• Problem statement
Exactly as written, return every line of the data below apart from the pictures.

• Given material
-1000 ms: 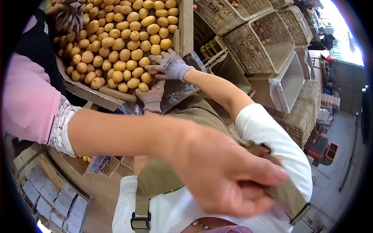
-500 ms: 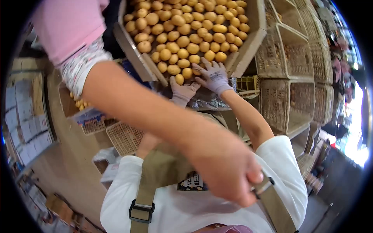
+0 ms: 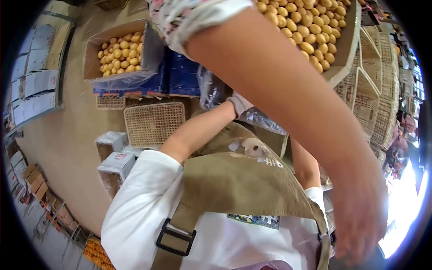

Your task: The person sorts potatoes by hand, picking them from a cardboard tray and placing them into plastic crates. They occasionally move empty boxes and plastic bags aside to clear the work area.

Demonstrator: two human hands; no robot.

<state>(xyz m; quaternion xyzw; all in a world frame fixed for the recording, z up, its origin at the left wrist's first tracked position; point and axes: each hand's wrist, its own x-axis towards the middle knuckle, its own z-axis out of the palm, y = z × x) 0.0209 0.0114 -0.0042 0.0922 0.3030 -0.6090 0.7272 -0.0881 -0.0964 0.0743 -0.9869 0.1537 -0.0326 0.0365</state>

• Answer to the exercise
-1000 ms: 
-500 ms: 
+0 ms: 

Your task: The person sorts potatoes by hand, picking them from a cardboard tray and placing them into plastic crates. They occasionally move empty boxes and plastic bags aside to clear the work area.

Demonstrator: two human hands; no robot.

<state>(xyz m; quaternion xyzw; all in a world frame fixed for the recording, z up, its origin at the left wrist's first tracked position; point and axes: each hand's wrist, its own x-axis towards the middle knuckle, its own z-axis out of the palm, y = z × x) 0.0209 0.0114 -0.0042 0.0922 0.3030 -0.6090 0.7272 -0.0881 -0.0964 0.0743 -0.9869 0.1537 -0.0326 0.0365</state>

No more work is needed on this answer.